TASK REQUIREMENTS
The data should be restated word for word, in full.

GIVEN DATA
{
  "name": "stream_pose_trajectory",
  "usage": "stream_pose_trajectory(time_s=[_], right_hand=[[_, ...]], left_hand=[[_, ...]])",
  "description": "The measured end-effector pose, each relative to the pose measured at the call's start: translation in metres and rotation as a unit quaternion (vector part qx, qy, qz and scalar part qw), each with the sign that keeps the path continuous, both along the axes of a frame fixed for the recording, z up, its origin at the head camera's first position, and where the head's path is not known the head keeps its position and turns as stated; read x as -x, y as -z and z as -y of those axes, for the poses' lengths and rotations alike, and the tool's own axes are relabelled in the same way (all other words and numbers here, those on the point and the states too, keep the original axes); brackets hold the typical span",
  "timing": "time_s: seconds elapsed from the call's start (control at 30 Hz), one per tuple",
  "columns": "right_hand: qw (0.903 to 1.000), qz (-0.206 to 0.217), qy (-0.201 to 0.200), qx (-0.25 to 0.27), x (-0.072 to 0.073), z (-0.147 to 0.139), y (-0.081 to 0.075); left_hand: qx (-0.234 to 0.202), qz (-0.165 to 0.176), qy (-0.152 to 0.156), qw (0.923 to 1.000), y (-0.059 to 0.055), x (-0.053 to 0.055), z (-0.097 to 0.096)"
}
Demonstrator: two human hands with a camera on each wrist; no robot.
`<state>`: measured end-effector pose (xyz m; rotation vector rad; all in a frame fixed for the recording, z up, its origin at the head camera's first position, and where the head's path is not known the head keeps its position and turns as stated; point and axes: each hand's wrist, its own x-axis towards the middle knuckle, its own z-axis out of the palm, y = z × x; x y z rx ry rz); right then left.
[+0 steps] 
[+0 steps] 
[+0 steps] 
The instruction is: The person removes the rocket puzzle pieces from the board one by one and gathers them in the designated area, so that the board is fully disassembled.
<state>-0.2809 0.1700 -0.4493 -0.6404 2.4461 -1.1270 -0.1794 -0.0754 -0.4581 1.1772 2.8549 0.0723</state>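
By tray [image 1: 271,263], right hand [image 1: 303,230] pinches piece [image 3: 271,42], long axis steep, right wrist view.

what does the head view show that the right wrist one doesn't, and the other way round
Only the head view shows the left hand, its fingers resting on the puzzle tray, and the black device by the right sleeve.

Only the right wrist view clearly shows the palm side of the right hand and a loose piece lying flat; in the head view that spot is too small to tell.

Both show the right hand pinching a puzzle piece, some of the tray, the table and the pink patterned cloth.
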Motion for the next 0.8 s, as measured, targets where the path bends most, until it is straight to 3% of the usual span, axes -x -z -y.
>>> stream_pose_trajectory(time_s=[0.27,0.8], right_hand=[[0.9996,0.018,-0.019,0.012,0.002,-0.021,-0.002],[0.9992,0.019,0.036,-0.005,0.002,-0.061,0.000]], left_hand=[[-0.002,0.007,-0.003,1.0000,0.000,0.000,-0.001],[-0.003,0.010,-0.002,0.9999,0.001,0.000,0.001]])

OUTPUT FOR THIS EXERCISE
{
  "name": "stream_pose_trajectory",
  "usage": "stream_pose_trajectory(time_s=[_], right_hand=[[_, ...]], left_hand=[[_, ...]])",
  "description": "The measured end-effector pose, each relative to the pose measured at the call's start: translation in metres and rotation as a unit quaternion (vector part qx, qy, qz and scalar part qw), each with the sign that keeps the path continuous, both along the axes of a frame fixed for the recording, z up, its origin at the head camera's first position, and where the head's path is not known the head keeps its position and turns as stated; read x as -x, y as -z and z as -y of those axes, for the poses' lengths and rotations alike, and the tool's own axes are relabelled in the same way (all other words and numbers here, those on the point and the states too, keep the original axes); brackets hold the typical span",
  "timing": "time_s: seconds elapsed from the call's start (control at 30 Hz), one per tuple",
  "columns": "right_hand: qw (0.903 to 1.000), qz (-0.206 to 0.217), qy (-0.201 to 0.200), qx (-0.25 to 0.27), x (-0.072 to 0.073), z (-0.147 to 0.139), y (-0.081 to 0.075); left_hand: qx (-0.234 to 0.202), qz (-0.165 to 0.176), qy (-0.152 to 0.156), qw (0.923 to 1.000), y (-0.059 to 0.055), x (-0.053 to 0.055), z (-0.097 to 0.096)"
}
Demonstrator: two human hands with a camera on each wrist; no robot.
`<state>`: measured end-effector pose (xyz m; rotation vector rad; all in a frame fixed for the recording, z up, its origin at the head camera's first position, and where the head's path is not known the head keeps its position and turns as stated; point and axes: each hand's wrist, its own x-axis towards the middle knuckle, its own z-axis out of the palm, y = z × x; x y z rx ry rz); right then left.
[+0 steps] 
[+0 steps] 
[+0 steps] 
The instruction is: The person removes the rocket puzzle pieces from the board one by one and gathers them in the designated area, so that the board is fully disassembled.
<state>-0.2809 0.1700 -0.4493 -0.6404 2.4461 -1.1270 -0.1794 -0.0754 -0.4581 1.1772 2.8549 0.0723</state>
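By tray [image 1: 271,263], right hand [image 1: 303,230] pinches piece [image 3: 271,42], long axis steep, right wrist view.

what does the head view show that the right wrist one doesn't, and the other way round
Only the head view shows the left hand, its fingers resting on the puzzle tray, and the black device by the right sleeve.

Only the right wrist view clearly shows the palm side of the right hand and a loose piece lying flat; in the head view that spot is too small to tell.

Both show the right hand pinching a puzzle piece, some of the tray, the table and the pink patterned cloth.
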Motion for the next 0.8 s, as measured, targets where the path bends most, until it is straight to 3% of the usual span, axes -x -z -y.
>>> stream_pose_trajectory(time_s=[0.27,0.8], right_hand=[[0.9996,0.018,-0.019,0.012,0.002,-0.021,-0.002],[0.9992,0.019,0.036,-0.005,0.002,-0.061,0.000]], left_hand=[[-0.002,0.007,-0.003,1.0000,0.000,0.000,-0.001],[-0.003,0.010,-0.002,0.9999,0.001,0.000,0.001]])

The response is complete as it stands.